Friday, November 13, 2009

Too Much Information?

A few days ago I finally sat down and read the written reports summarizing all the scans I had back in July. I had a feeling that there were some things on there that my doctor may have skimmed over; but figured all of the other metastases were superfluous once the liver diagnosis was given. In actuality she told me everything in a very soft way. Reading about it is terribly frightening. I don’t know if it makes it all more real, or because you don’t really understand all of the lingo it seem much more threatening.

I did know that I had a spot on my hip, but I had the wrong hip – it was, after all, the left hip which in fact has been bothering me off and on for a very long time – I’d say at least three or four years. I also knew there was something in the lymph nodes near the breast and that the 4th rib was also involved. It appears there was a very, very small dot on my kidney which I did not know, but they don’t consider that something to worry about (hmph).

We picked up the new reports yesterday after my treatment and read them through. There is a marked improvement in the liver. That came through loud and clear. All other sites appear unchanged. I now have a list of questions that I will email the doctor to get a better understanding of what this all means.

Again, I realize I should breathe a sigh of relief that the drugs are working. It’s just that knowing these other things are hovering – maybe not changing – maybe they won’t ever change, they’ll just be there – makes me very uneasy. I guess this is what they mean by learning to live with cancer. You have to get used to the idea that these nasty little cells live inside you waiting to explode or send tentacles out to other parts of your body.

I have to admit that I have been feeling pretty good through all of this. Notwithstanding some of what I consider to be minor side affects of the chemo, I have been living a pretty normal life with minimal disruption to activities. I haven’t talked about the side affects yet, so I’ll share now. I’ll start from the top and work my way down.

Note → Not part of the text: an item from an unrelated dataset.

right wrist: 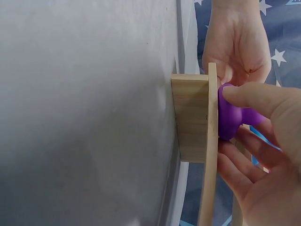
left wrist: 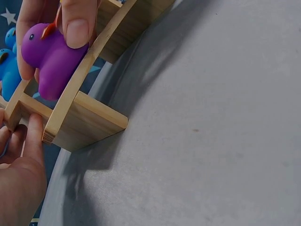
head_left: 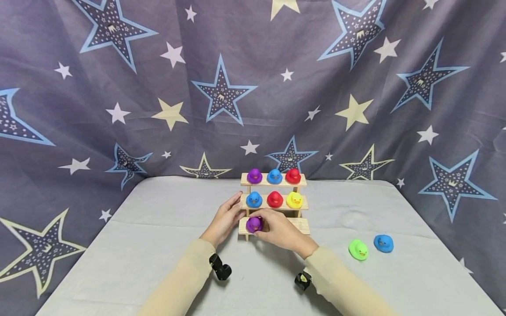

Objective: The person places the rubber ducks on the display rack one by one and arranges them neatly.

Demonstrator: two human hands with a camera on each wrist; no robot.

Outside of the obvious – loss of hair – there is occasional nausea, which really has been minor. I have a great drug that cures it, but haven’t had to resort to it very often. For several days after treatment my head aches. My sinuses run constantly and red. Constipation occurs the day of and a few days after treatment. Along with that comes the hemorrhoids – I can now do a Preparation H commercial – it really works! Over the last few weeks the neuropathy has become noticeable in both of my feet, more so on the left. This manifests itself in the form of numbness in the ball of the foot which spreads to the toes. Fortunately, at this time there is no pain and it hasn’t hindered my ability to walk through town. I have started to use shoe inserts and have ordered others that are made for neuromas (a similar foot ailment) which I am hoping will be of even more help. Some days I am more tired than others, and I’ve noticed that it is harder to walk up stairs and hills – I get out of breath very quickly. Today I meet with a trainer at the gym so I can get some pointers about adjusting my workouts to help build my energy and strength.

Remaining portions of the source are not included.